Odiseo no puede olvidar las noches de pasión que vivió con dos diosas, Circe y Calipso. Eran insaciables, chispeantes, abiertas a cuantos juegos sexuales les propusiera. Se maldice por haber rechazado la oferta de Calipso de quedarse con ella, haberse convertido en inmortal y no envejecer jamás. Llevaba por entonces tan dentro a Penélope, a su Ítaca que renunció a la inmortalidad por volver a abrazar a ambas.
Telémaco, sentado a su lado, también le da fastidio. No lo puede culpar: no ha vivido lo que él. No es capaz de comprender la complejidad del mundo. Apenas ha viajado al continente. Ha dado muestras de su valor matando a algunos hombres. Es un excelente cazador y parece ser un buen señor. Intenta ser justo. Odiseo tiene seguro que llegará a ser un buen wanax. Pero para ello él tiene que desaparecer, ha de dejarle su espacio: es muy difícil crecer a su sombra.
Ayer acudió a ver a su padre. En realidad fue a despedirse sin decírselo. Lo encontró también cansino: sólo le hablaba de podas, fumigaciones, labrantíos y demás.
El último año a escondidas ha estado armando un navío y seleccionando una tripulación de 50 hombres, los más aguerridos y valientes, aquellos que seguirían ciegamente a su capitán hasta el fin del mundo… Porque hacia allí navegan.
Faltan pocas horas para que la Aurora tiña con sus dedos azafranados el firmamento. Odiseo ya está en pie. Despierta a Argos (jamás volverá a dejar atrás otro perro) y juntos se dirigen al puerto. No se ha despedido de nadie. No hace falta.
Da orden de zarpar. Argos rezuma felicidad. Ladra a todo: a las gaviotas, a las ondas, a los bancos de peces. No existe mayoir felicidad que surcar las aguas al costado de su wanax.

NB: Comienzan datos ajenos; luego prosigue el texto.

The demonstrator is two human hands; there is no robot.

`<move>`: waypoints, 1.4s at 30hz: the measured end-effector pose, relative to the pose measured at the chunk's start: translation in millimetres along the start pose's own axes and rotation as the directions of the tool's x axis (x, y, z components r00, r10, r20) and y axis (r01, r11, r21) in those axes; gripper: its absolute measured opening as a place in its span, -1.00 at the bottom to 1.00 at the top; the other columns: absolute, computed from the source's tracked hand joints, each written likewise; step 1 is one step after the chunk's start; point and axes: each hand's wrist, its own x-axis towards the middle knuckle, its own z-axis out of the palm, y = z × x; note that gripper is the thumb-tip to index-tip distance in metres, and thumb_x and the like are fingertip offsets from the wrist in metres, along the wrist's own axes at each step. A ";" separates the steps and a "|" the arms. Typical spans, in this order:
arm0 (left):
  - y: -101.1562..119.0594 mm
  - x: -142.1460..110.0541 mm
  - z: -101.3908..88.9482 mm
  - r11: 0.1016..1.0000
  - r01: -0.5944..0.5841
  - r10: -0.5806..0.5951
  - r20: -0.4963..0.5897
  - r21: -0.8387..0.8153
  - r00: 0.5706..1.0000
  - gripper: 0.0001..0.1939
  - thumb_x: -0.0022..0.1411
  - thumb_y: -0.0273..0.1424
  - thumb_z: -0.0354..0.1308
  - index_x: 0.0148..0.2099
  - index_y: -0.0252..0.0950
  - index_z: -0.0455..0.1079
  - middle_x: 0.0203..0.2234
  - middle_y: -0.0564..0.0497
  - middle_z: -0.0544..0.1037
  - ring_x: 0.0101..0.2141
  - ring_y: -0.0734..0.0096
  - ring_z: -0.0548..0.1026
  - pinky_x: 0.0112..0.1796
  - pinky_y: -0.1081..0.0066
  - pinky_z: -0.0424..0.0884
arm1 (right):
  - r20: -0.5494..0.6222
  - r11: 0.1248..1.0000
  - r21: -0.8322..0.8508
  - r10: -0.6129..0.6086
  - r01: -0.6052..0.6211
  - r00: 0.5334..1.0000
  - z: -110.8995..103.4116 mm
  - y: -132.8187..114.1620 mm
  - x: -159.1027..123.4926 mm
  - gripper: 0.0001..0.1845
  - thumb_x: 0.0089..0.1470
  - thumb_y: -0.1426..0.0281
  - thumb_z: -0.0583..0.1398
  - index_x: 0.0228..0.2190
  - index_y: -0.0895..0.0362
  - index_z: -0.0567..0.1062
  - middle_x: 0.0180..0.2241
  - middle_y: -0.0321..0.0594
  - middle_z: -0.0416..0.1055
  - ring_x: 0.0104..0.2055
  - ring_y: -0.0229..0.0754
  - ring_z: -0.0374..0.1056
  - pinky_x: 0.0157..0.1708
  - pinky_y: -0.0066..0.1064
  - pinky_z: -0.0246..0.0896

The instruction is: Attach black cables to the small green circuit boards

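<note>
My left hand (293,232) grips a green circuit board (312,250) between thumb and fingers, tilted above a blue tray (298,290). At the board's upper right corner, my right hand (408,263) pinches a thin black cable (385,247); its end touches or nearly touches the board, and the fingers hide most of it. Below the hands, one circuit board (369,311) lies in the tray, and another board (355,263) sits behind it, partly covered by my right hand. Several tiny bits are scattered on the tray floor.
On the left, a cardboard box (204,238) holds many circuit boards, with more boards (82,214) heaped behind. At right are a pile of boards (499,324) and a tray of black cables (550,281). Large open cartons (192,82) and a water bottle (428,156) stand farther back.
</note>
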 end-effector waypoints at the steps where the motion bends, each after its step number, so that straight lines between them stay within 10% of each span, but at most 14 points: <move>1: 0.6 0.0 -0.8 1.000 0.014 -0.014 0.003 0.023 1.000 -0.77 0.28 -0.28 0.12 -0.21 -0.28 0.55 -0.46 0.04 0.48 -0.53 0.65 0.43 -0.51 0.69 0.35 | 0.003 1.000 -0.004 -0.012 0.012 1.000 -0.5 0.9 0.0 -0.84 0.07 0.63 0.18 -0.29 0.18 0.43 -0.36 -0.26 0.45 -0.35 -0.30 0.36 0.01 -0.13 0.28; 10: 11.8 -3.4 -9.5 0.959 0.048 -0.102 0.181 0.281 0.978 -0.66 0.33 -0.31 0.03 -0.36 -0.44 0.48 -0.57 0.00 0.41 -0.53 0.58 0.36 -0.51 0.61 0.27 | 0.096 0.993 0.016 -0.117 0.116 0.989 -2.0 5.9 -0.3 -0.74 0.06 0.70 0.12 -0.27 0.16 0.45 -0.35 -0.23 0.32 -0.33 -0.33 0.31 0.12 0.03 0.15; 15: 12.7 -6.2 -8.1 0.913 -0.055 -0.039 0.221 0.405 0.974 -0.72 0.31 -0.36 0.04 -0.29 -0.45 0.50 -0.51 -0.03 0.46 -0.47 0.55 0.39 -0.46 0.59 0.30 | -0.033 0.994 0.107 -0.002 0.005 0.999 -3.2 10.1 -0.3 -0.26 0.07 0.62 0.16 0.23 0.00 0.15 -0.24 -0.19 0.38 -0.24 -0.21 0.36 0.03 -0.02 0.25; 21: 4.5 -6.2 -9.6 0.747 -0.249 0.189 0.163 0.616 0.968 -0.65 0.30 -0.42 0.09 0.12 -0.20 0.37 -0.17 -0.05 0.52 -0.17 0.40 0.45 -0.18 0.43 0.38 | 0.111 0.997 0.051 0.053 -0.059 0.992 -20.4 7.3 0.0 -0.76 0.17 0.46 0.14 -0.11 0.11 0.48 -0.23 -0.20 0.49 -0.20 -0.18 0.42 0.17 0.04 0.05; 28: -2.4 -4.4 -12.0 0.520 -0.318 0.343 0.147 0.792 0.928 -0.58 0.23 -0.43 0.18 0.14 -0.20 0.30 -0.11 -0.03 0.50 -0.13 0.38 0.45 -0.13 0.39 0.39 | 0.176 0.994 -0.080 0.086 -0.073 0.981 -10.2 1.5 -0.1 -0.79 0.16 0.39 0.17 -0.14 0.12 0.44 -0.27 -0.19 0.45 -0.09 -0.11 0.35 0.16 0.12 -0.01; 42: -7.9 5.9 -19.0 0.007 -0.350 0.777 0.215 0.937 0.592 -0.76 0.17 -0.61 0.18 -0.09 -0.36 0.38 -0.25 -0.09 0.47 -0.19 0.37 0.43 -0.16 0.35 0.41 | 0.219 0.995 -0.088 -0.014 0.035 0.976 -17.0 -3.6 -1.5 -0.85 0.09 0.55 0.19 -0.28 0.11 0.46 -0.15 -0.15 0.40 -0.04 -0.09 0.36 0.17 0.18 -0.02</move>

Odiseo ve a Ítaca perderse a popa. No le guarda rencor: Ítaca fue el viento en su alma que le permitió su viaje, volver a ella era su meta, aquello que le permitió salir vivo del mundo de los muertos. Está muy agradecido a Ítaca, a Penélope y a Telémaco. Ahora todos se le quedan pequeños. Ha tardado, pero ha descubierto que su verdadera patria es la mar. Que ésta será su lecho nupcial y también su tumba.

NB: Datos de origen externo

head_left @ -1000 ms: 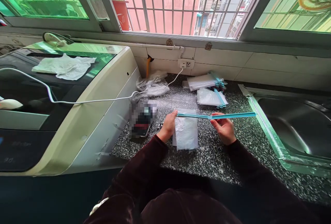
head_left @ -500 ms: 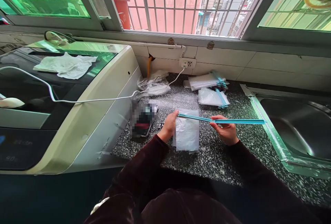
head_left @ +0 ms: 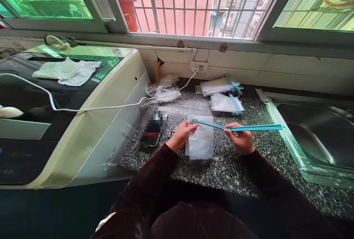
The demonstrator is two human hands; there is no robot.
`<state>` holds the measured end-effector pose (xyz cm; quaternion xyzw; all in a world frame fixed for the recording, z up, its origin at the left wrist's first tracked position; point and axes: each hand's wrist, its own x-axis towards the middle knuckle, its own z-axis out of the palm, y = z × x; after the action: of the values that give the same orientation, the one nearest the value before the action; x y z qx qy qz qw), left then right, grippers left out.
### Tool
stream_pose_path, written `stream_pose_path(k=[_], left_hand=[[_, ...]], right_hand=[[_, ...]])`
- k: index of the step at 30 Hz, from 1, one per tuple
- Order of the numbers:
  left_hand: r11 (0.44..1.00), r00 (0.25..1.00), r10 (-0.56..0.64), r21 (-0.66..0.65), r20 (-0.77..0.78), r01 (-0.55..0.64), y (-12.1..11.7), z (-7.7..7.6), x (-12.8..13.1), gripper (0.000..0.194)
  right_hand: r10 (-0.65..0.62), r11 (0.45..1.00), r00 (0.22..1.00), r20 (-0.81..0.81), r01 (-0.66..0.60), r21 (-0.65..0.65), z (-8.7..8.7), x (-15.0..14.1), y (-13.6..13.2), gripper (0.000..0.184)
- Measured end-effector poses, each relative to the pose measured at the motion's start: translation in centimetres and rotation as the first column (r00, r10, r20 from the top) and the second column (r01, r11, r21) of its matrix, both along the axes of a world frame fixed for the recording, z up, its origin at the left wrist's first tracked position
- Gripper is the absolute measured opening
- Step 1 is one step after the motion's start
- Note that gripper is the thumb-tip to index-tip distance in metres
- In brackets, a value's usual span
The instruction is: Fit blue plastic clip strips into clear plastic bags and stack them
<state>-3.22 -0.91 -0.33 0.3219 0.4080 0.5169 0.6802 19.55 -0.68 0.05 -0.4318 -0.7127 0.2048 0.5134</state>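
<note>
A clear plastic bag [head_left: 200, 143] lies flat on the speckled counter [head_left: 229, 165] in front of me. My left hand [head_left: 181, 134] pinches the bag's top left corner, where the end of a thin blue sealing rod [head_left: 206, 122] rests. My right hand [head_left: 241, 138] is closed on a second long blue rod [head_left: 258, 127], which sticks out to the right over the counter toward the sink. The two rods meet near my right thumb.
Two stacks of bags with blue rods [head_left: 225, 97] lie at the back by the wall. A blurred dark object [head_left: 151, 127], crumpled plastic [head_left: 162, 91] and a white cable [head_left: 110, 106] sit at the left beside a white machine [head_left: 72, 113]. A steel sink [head_left: 318, 132] is at the right.
The right rod has slid further right and dipped slightly, so the pair has pulled longer. My left hand shifted a little, with the left rod end now raised at the bag's top edge.
</note>
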Motion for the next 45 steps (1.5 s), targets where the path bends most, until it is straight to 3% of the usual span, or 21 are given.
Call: stream_pose_path(k=[6, 11, 16, 25, 30, 38, 45], left_hand=[[0.999, 0.999, -0.031, -0.012, -0.009, 0.031, -0.1, 0.1, 0.0, 0.034], [0.988, 0.987, -0.156, -0.007, 0.024, 0.156, -0.8, 0.9, -0.2, 0.037], [0.970, 0.971, -0.239, 0.049, 0.012, 0.239, -1.2, 1.1, -0.4, 0.038], [0.943, 0.944, -0.327, 0.049, -0.051, 0.330, -1.6, 1.2, -0.7, 0.039], [0.953, 0.953, -0.300, 0.021, -0.043, 0.301, -1.4, 1.4, -0.5, 0.042], [0.967, 0.967, -0.253, -0.026, -0.017, 0.252, -1.2, 1.0, -0.1, 0.042], [0.976, 0.978, -0.200, -0.077, 0.061, 0.204, -1.0, 1.1, 0.2, 0.041]], right_hand=[[-0.069, 0.996, 0.998, -0.001, 0.069, 0.050, 0.3, 0.3, -0.1, 0.021], [-0.202, 0.977, 0.979, -0.023, 0.203, 0.059, 0.0, 1.2, 0.4, 0.022], [-0.223, 0.972, 0.975, -0.008, 0.223, 0.067, -0.3, 1.5, 0.6, 0.023], [-0.120, 0.986, 0.992, 0.045, 0.114, 0.124, -0.2, 0.2, -0.1, 0.014], [-0.024, 0.979, 0.996, 0.088, 0.006, 0.204, -0.4, -0.3, -0.6, 0.007], [0.027, 0.960, 0.997, 0.069, -0.045, 0.278, -0.1, -0.6, -0.9, 0.004], [0.049, 0.967, 0.995, 0.092, -0.070, 0.244, -0.1, -0.6, -1.2, 0.007]])
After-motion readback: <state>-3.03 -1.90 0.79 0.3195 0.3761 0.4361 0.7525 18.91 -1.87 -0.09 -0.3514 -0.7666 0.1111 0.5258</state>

Manda poner rumbo hacia las Columnas de Heracles. Antes piensa atracar en la isla de Polifemo (tiene perfectamente pensado cómo hacer pagar a ese mostrenco la muerte de sus amigos: va a arrojar sus testículos y su fea cabeza a las entrañas del Etna, bajo el cual construyó su gruta). Luego visitará en sus palacios a Circe y Calipso: se merece volver a sentirse inmortal entre sus muslos. Luego… luego, la mar y nada más que la mar.
***
Odisea segunda y grande
acaso mayor que la primera. Pero ¡ay!
sin Homero, sin hexámetros
Era pequeña su casa patria,
era pequeña su ciudad patria,
y toda su Ítaca era pequeña.
El cariño de Telémaco, la fidelidad
de Penélope, la vejez del padre,
sus antiguos amigos, el amor
de su entregado pueblo,
el feliz reposo del hogar
penetraron como rayos de alegría
en el corazón del surcador de mares.
Y como rayos se hundieron.
La sed de mar despertó en él.
Odiaba el aire de tierra firme
Por la noche perturbaban su sueño
los fantasmas de Hesperia.
Le atrapó la nostalgia de viajes,
de llegadas de mañana
a puertos donde, con qué alegría,
entras por primera vez.
El cariño de Telémaco, la fidelidad
de Penélope, la vejez del padre
sus antiguos amigos, el amor
de su entregado pueblo
y la paz y el reposo
del hogar le aburrieron.
Y se marchó.
Mientras las costas de Ítaca
se desvanecían poco a poco ante él,
y navegaba a toda vela hacia el oeste,
hacia Iberia, hacia las columnas de Hércules,
lejos de todo mar aqueo,
sintió que volvía a la vida, que
abandonaba las pesadas cadenas
de las cosas conocidas y familiares.
Y su corazón aventurero
se alegraba fríamente, vacío de amor.